LaylaBird/ E+ via Getty ImagesKey Insights from ZDNET
- Quality training in AI is often insufficient.
- Employers are encouraged to cultivate a diverse skill set among their employees.
- Continuous updates and role-specific training are essential.
While AI tools are becoming increasingly prevalent in workplaces, quality training for employees remains a significant concern. Recent findings from QA, a technology training and talent provider, reveal that 32% of workers have not received any formal training in AI, with only 15% benefiting from ongoing or advanced support.
The implications of this training gap are substantial. A mere 9% of employees view themselves as advanced or expert users of AI, and only 13% feel confident in utilizing AI for basic tasks.
Jo Bishenden, the chief learning officer at QA, emphasized that there is a notable discrepancy between the implementation of AI technologies and the education provided to users. “AI is already reshaping how work gets done,” she stated. “Yet while organizations continue to invest heavily in AI tools and platforms, most businesses are making the same mistake: they’re spending on AI tools and neglecting the people expected to use them.”
Further insights from the Harvey Nash Tech Talent Salary Report indicate that, although three-quarters of IT personnel have access to AI tools, one in five are expected to learn on their own, and 23% are still awaiting formal training.
To address this skills gap, Bishenden suggests that effective AI training programs should encompass three core elements: ensuring AI literacy is accessible to all employees, providing role-specific learning opportunities, and fostering behavioral changes that empower individuals to leverage emerging technologies.
Establishing Broad AI Literacy
Bishenden argues that AI should not be viewed as a simple plug-and-play solution. For AI technologies to be effective, employees must be adequately trained. This includes developing a comprehensive understanding of what AI can accomplish, its limitations, associated risks, and responsible usage.

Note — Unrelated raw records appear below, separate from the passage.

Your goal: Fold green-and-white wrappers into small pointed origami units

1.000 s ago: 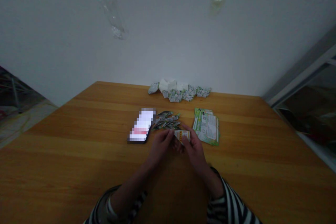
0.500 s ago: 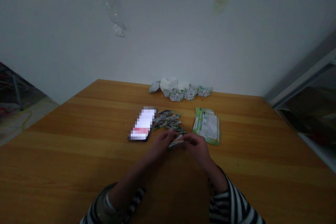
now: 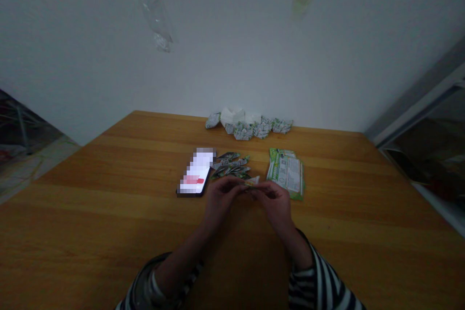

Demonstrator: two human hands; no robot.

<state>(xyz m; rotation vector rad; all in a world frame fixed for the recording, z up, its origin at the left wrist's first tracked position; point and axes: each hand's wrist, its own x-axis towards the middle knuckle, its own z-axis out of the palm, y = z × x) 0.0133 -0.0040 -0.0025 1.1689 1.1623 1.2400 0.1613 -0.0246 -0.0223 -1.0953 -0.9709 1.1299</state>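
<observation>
Over the middle of the table, my left hand [image 3: 220, 201] and my right hand [image 3: 278, 203] meet with their fingertips closed on a small folded piece of paper [image 3: 252, 181]. A pale corner of it shows above the fingers; its lower part is hidden. Just beyond my left fingers lies a pile of folded printed paper pieces [image 3: 232, 169]. To the right of it, close to my right hand, is a flat stack of green and white printed leaflets [image 3: 288, 174].
A phone [image 3: 198, 172] with a lit screen lies left of the pile. Along the wall [image 3: 203, 68] at the back sit several crumpled-looking printed paper bundles [image 3: 242, 131] and white tissue-like lumps [image 3: 232, 116]. The wooden table [image 3: 109, 193] ends at the wall.
My left hand has turned, and its fingers now reach across toward the right hand. The folded paper has shifted slightly upward and more of it is covered.
</observation>
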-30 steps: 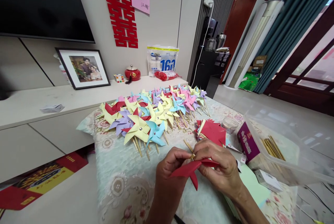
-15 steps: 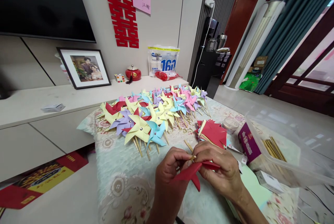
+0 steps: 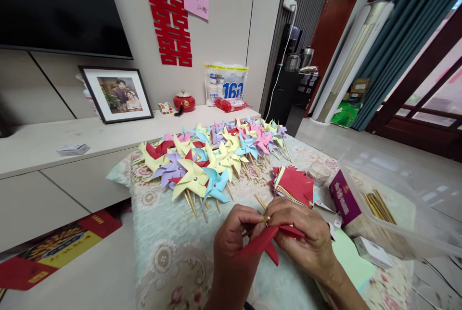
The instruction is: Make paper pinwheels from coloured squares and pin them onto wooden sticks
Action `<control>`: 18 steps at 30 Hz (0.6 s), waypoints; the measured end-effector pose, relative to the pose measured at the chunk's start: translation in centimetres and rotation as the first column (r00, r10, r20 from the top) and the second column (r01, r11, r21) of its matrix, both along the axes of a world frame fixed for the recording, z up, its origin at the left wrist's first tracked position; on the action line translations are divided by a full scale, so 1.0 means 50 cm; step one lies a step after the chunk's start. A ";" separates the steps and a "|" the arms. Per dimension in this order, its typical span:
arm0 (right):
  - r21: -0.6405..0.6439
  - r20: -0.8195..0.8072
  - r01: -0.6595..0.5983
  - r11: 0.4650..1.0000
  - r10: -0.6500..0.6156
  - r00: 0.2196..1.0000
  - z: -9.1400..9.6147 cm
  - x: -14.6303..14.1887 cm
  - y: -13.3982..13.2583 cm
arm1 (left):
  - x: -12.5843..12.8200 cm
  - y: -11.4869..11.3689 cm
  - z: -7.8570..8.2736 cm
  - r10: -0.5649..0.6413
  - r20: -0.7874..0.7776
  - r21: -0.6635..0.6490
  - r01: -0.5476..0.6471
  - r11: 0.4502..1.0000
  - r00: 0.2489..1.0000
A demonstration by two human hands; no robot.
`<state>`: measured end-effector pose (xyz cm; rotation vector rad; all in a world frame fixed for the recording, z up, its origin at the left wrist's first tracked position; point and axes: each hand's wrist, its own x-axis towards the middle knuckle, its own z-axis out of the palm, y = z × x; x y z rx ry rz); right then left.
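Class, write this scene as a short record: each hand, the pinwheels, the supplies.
Left hand: holding folded red paper, close to a thin stick
Right hand: holding the same paper
Pinwheels: many colours, massed beyond the hands on a floral cloth
Paper stack: red on top, right of the pinwheels
Plastic box: clear, far right, more sticks inside

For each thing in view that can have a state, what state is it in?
Left hand: closed on red paper
Right hand: closed, fingers bent at the red paper
Red paper: folded, held
Thin stick: at the hands; fastening cannot be told
Pinwheels: assembled, on sticks, grouped on the table
Paper sheets: stacked
Clear tub: holding sticks
Red jar: lidded
Framed photo: propped up
TV screen: dark
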<state>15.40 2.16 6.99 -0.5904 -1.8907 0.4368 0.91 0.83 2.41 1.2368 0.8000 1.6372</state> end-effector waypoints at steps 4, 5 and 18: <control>0.005 -0.001 0.002 1.000 -0.002 1.000 0.000 -0.001 0.000 | -0.002 0.000 -0.001 0.016 -0.007 0.022 -0.016 1.000 1.000; 0.006 -0.003 0.003 1.000 -0.003 1.000 0.000 -0.001 0.000 | -0.002 0.000 -0.002 0.019 -0.011 0.027 -0.019 0.999 1.000; -0.013 -0.012 -0.019 1.000 0.019 1.000 -0.006 0.003 0.001 | -0.003 -0.002 0.002 0.035 -0.054 0.045 -0.032 0.998 0.998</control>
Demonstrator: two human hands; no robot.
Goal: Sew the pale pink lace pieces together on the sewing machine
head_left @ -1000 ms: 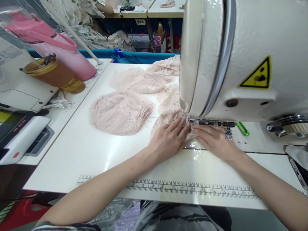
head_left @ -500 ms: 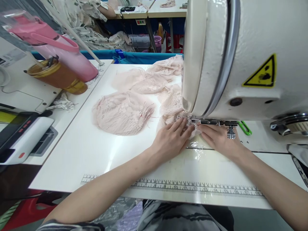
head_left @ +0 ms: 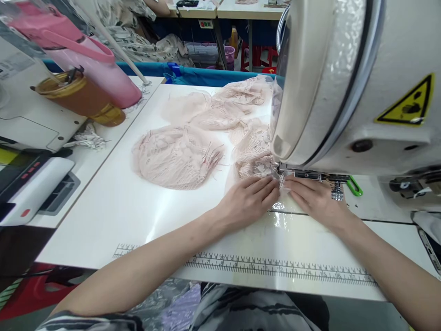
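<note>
A pale pink lace fabric [head_left: 179, 154] lies spread over the white sewing table [head_left: 117, 211], running under the head of a white sewing machine [head_left: 344, 87]. My left hand [head_left: 250, 202] rests flat on the lace edge just left of the presser foot [head_left: 280, 177], fingers stretched out and close together. My right hand [head_left: 317, 200] lies flat on the table right of the foot, fingers pointing left at the lace edge. The fingertips of both hands nearly meet at the needle area. The needle itself is hidden by the machine head.
A pink jug [head_left: 89, 59] and a brown cup [head_left: 79, 99] stand at the left on a neighbouring machine. A white device [head_left: 31, 188] sits at the left edge. A printed ruler [head_left: 275, 269] runs along the table's front edge. A green clip [head_left: 354, 186] lies behind my right hand.
Both hands have stayed at the presser foot, pressing the lace. The lace near the foot has shifted a little. My head has moved closer, so the machine fills more of the view.
</note>
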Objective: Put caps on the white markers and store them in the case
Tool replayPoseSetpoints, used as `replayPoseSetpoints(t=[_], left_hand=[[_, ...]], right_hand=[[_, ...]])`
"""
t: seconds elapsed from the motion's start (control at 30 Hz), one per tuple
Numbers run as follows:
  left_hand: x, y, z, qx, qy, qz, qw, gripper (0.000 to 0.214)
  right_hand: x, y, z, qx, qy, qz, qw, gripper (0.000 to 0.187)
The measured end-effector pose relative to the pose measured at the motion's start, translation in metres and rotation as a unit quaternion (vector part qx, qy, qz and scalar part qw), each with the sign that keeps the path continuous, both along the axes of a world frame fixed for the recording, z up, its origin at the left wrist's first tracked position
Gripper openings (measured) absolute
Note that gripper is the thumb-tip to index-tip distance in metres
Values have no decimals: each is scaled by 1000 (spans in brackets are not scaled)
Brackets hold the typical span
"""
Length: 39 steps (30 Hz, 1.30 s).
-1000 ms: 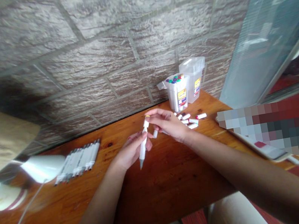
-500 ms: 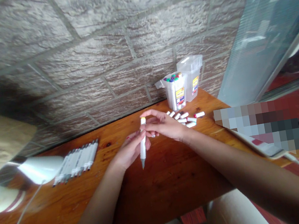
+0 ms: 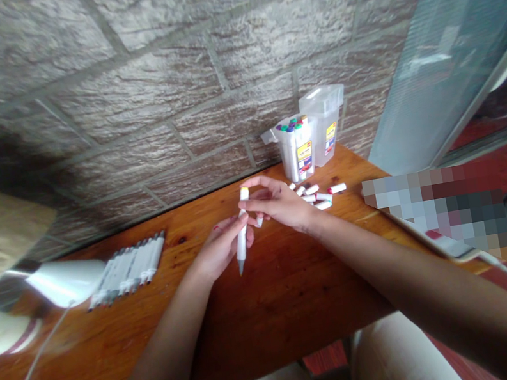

Creating a shared understanding across organizations helps build confidence and reduces anxiety surrounding AI adoption. Ankur Anand, global CIO at Harvey Nash, concurs, stating that foundational knowledge in security and ethics related to AI must be integrated from the outset. “People need to understand what responsibility they need to shoulder for the effective use of AI,” he noted.
Emmanuel Frenehard, chief digital officer at Sanofi, has initiated programs to enhance AI literacy within his organization. Sanofi’s executives participated in the Drive Digital program, developed in collaboration with the ESSEC business school in Paris, focusing on practical use cases and value generation. After training over 100 managers, the program was expanded to include more than 1,500 other employees.
Frenehard highlighted the importance of interactive training methods, saying, “We do a lot of workshops. Once a month, we have these AI hacks where somebody will come and teach a lesson on great prompting. We make it playful.”
Focusing on Role-Specific Education
A common pitfall identified by Bishenden is the tendency for organizations to prioritize tool utilization over achieving tangible outcomes. “If people don’t know how to use AI well, the technology won’t matter,” she remarked. It’s crucial to connect training with daily work activities to prevent it from becoming irrelevant.
Training should quickly transition into practical applications, demonstrating how AI can assist with real tasks, from decision-making to communication. Anand echoed this sentiment, asserting the necessity of tailored training for specific roles, such as finance or marketing, rather than adopting a one-size-fits-all approach.
Freshworks CTO Murali Swaminathan emphasized that employees in non-technical roles may require more guidance in AI applications compared to those with a software engineering background. “That means you must bring them up to speed on how to use AI, the best practices, and then give them the right tools to make them successful in their jobs,” he advised.
According to Ashwin Ballal, CIO at Freshworks, role-specific training should be complemented by certifications that validate on-the-job competence. He compared the training of AI users to that of Formula One drivers, emphasizing the need for structured learning at varying levels.
The Necessity of Continuous Learning
Bishenden also pointed out that AI training is an ongoing process. “Learning must be continuous,” she stressed, noting that as AI technologies evolve rapidly, training programs must adapt accordingly. New developments in AI can render existing training programs obsolete in a short period.
“AI capability is not just an IT project; it’s an organizational mindset shift,” she stated, advocating for learning initiatives that encourage experimentation and critical thinking to scale AI effectively.
Stephen Wood, COO at Rathbones Asset Management, expressed his organization’s commitment to regular AI education for its staff, aiming to keep AI at the forefront of their operations. “We’re in a very fortunate position that everyone in our business is engaged in AI. They’re excited; they want to learn,” he shared.
Louise Newbury-Smith, head of UK&I at technology company Zoom, highlighted the importance of ongoing skill development through local and global AI enablement teams that promote best practices and successful individual experiences. “Having people who understand enablement, rather than pushing training, is one of the keys to success,” she concluded.